> **WHAT YOU ARE ASKED TO DO**:
Below are records; count the lines in them that hold "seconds" and give only the count.

> **SUPPLIED RECORDS**:
+===+

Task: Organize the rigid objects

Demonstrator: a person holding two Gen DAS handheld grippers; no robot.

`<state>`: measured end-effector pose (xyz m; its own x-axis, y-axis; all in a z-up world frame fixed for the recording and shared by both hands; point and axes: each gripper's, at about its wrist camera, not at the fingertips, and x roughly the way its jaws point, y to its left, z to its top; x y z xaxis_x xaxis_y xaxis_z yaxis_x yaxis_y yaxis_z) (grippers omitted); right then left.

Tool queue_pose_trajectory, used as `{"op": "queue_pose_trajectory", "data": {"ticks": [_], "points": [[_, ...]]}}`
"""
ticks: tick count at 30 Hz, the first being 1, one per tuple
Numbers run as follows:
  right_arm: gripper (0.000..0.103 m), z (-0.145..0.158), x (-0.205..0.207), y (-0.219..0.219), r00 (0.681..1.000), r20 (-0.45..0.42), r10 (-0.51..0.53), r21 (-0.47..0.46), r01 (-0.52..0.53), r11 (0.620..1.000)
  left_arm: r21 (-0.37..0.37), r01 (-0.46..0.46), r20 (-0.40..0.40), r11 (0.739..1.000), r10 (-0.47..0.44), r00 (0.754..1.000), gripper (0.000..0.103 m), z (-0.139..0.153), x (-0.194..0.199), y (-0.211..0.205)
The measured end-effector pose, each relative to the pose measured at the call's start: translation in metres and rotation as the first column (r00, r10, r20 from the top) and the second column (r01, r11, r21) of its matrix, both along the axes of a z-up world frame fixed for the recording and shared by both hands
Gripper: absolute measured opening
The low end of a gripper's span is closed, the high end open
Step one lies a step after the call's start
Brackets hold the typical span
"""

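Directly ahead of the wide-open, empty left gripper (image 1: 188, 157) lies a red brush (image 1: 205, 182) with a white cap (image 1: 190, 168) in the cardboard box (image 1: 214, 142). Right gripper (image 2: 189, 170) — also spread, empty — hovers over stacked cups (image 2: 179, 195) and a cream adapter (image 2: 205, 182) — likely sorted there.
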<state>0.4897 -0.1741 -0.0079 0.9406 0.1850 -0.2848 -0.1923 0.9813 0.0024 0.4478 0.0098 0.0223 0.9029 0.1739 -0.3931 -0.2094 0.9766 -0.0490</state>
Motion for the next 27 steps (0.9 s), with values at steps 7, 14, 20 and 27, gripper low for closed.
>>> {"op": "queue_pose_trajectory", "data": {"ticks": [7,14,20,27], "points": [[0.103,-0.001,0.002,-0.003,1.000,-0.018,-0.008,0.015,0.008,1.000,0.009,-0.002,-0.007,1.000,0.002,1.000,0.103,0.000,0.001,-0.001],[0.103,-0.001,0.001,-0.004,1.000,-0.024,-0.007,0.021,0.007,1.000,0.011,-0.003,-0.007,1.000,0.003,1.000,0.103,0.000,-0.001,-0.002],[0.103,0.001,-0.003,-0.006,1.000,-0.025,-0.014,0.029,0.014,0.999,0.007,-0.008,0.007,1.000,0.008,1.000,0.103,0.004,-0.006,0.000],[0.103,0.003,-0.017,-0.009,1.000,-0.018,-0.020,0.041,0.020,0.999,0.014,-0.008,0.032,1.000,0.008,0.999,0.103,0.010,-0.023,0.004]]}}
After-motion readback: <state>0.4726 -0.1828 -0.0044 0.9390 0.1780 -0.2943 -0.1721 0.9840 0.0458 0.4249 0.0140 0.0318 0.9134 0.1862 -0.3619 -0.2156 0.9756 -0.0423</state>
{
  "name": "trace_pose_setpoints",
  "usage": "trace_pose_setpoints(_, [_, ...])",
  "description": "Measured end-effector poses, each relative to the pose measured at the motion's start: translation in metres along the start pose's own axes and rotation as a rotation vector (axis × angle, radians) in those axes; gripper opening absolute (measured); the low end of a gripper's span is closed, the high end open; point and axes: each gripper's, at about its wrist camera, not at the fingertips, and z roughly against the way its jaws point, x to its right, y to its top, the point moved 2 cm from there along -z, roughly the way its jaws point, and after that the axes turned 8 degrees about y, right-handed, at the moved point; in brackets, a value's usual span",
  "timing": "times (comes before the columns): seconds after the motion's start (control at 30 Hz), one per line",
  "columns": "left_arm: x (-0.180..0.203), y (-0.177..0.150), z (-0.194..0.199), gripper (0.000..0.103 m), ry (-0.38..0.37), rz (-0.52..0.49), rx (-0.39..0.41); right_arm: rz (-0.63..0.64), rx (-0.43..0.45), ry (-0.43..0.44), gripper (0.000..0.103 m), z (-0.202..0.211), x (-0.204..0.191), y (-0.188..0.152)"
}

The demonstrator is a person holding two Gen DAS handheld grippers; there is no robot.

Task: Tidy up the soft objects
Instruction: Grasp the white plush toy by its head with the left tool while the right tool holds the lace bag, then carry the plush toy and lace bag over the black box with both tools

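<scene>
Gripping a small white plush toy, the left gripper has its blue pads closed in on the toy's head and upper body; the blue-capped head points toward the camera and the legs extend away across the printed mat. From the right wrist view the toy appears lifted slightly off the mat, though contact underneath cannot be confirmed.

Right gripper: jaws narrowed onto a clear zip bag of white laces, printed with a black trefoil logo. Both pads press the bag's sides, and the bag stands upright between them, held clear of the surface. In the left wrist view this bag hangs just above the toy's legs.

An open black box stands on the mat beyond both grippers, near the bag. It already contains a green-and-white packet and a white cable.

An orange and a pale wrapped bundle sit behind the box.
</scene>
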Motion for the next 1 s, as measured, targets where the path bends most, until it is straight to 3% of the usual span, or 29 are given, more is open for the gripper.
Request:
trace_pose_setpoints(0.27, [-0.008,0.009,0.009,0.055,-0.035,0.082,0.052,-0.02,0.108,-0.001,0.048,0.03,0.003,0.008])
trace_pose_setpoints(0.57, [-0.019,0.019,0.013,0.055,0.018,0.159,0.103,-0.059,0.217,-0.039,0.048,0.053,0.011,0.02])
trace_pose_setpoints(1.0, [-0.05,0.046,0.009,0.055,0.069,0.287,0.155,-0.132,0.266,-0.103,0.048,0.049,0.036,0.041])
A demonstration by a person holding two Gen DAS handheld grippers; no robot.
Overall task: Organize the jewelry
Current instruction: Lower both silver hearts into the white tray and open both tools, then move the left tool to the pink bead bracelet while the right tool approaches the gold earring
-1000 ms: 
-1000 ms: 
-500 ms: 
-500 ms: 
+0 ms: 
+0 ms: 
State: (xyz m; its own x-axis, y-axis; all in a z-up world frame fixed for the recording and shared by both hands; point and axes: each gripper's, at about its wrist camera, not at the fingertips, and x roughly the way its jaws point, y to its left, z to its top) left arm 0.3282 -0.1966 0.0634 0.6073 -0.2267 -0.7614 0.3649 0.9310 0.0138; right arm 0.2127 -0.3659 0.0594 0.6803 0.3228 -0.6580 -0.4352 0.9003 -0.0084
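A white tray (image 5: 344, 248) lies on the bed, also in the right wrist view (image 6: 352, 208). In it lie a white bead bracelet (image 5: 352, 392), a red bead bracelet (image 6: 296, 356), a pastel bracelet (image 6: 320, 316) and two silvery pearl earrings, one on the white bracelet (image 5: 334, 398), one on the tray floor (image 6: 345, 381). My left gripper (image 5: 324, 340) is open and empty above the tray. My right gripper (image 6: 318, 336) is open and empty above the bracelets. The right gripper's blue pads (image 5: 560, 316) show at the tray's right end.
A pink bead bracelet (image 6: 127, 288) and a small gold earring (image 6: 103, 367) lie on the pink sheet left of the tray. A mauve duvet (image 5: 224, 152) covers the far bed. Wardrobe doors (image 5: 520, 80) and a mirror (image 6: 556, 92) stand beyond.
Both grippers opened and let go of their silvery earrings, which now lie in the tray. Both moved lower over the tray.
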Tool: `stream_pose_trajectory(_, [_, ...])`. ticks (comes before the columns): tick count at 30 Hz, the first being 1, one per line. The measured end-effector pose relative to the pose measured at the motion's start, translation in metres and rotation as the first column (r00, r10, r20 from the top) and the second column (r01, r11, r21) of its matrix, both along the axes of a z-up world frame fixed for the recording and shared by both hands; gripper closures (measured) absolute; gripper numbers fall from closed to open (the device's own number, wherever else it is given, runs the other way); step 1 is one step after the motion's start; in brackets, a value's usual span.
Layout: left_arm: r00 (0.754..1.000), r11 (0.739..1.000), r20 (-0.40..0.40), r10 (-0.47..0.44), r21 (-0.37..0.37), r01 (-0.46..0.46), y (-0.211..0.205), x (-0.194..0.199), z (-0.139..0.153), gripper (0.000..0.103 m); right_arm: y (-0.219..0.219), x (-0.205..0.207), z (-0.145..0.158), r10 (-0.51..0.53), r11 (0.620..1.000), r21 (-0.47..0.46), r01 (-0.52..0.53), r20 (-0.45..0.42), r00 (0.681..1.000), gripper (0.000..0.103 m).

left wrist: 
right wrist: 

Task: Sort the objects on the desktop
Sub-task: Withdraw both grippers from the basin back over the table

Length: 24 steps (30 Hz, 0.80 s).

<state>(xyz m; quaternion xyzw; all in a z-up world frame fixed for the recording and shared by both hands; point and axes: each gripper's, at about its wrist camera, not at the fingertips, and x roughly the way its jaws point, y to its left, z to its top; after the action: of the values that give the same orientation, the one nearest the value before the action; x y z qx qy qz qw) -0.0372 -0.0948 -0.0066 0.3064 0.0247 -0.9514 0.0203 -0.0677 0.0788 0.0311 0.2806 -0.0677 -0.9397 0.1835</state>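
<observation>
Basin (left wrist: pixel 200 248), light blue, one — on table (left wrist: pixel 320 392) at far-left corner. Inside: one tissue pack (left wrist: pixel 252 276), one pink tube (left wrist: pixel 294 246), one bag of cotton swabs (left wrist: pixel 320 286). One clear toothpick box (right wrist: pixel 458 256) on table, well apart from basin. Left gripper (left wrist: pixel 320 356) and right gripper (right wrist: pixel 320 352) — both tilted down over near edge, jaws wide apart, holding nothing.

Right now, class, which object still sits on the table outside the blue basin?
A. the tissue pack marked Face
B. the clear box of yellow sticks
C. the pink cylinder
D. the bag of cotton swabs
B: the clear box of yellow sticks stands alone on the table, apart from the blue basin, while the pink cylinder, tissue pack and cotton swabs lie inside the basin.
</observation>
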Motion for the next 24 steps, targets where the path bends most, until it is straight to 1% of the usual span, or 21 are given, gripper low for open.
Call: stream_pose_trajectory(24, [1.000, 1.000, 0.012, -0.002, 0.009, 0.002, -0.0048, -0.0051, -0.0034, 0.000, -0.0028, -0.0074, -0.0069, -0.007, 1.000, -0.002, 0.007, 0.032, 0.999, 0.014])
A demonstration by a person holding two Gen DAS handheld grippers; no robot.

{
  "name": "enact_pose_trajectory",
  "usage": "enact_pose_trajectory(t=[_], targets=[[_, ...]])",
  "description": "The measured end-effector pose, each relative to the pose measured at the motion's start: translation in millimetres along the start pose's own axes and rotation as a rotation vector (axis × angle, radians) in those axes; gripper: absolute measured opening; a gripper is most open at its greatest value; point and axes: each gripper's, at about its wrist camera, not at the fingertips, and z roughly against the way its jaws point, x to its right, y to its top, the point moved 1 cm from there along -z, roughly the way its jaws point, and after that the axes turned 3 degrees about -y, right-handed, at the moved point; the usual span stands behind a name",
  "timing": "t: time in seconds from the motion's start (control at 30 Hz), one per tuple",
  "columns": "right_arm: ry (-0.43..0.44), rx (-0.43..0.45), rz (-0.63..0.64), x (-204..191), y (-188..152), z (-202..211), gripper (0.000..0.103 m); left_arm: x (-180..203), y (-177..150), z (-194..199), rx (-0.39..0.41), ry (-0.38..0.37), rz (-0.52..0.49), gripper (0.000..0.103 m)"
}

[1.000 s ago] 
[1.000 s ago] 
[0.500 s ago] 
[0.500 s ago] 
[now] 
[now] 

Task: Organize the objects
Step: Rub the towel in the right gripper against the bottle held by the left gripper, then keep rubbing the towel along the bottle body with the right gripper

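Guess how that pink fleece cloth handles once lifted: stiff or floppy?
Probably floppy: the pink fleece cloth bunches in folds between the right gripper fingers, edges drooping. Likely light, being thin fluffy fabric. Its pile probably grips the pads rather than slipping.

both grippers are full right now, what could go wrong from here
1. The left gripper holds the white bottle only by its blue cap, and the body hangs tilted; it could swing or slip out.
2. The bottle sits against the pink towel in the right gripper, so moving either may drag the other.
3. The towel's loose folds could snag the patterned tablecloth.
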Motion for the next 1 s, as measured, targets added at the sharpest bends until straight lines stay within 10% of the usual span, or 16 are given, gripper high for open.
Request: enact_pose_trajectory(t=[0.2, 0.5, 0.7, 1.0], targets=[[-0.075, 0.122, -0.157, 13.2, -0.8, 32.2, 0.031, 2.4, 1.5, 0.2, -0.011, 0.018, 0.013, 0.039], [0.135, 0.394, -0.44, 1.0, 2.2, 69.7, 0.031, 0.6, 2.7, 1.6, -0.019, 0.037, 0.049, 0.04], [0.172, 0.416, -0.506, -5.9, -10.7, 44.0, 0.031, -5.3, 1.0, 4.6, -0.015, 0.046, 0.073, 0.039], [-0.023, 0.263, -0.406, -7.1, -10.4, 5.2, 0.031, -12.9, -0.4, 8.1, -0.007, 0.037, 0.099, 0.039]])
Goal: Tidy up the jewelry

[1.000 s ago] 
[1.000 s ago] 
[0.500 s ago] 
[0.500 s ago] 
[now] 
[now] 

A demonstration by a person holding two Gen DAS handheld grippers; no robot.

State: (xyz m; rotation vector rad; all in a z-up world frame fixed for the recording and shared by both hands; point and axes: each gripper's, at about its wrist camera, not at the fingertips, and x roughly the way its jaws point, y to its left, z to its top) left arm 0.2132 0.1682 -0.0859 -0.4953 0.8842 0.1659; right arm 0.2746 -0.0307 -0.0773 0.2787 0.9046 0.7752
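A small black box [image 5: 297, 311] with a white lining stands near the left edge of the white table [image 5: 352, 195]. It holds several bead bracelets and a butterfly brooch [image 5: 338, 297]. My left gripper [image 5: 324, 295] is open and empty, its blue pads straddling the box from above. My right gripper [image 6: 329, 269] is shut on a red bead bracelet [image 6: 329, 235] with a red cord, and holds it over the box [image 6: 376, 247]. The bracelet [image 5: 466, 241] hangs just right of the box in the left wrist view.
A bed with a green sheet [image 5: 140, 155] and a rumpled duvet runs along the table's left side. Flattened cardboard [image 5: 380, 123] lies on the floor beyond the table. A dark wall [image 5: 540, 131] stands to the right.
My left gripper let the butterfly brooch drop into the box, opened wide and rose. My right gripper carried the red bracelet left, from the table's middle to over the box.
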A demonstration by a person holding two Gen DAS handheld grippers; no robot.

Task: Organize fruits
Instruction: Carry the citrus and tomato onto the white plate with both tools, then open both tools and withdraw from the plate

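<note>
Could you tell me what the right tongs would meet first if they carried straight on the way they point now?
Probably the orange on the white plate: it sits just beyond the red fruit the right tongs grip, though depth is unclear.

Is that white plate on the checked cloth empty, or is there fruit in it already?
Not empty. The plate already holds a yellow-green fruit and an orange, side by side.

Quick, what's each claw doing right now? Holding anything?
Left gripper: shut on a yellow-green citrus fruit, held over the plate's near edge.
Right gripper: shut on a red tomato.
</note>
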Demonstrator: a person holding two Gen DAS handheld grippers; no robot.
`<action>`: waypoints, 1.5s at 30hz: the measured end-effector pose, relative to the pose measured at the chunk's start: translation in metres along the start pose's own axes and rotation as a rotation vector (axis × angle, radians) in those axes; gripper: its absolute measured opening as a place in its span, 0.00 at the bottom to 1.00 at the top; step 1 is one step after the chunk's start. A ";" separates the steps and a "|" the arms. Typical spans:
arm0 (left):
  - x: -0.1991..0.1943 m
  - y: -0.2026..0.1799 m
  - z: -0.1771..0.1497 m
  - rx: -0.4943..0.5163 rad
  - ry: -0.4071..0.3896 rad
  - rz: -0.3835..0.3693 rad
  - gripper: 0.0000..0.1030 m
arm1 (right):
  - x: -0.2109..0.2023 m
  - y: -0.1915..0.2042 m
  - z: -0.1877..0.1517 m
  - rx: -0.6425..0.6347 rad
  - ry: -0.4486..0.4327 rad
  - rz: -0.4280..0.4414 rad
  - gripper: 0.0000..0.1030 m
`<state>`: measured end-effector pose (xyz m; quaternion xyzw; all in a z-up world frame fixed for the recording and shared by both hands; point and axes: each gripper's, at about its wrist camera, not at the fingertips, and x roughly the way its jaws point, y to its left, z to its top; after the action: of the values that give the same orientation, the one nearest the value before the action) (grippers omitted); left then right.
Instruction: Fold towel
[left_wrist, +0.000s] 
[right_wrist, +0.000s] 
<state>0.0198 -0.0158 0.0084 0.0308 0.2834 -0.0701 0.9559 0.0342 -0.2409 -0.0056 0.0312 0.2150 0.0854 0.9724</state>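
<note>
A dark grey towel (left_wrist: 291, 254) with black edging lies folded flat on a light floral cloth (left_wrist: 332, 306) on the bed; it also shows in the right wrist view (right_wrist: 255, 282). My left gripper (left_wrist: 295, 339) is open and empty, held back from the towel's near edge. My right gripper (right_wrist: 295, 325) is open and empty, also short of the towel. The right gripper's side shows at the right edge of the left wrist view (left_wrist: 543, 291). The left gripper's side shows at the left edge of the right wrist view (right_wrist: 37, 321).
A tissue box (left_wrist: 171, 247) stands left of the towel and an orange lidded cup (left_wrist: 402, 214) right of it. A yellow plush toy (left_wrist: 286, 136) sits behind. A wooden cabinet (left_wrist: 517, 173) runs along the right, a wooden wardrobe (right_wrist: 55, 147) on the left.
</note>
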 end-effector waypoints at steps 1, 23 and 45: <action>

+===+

> **EXERCISE RESULT**:
2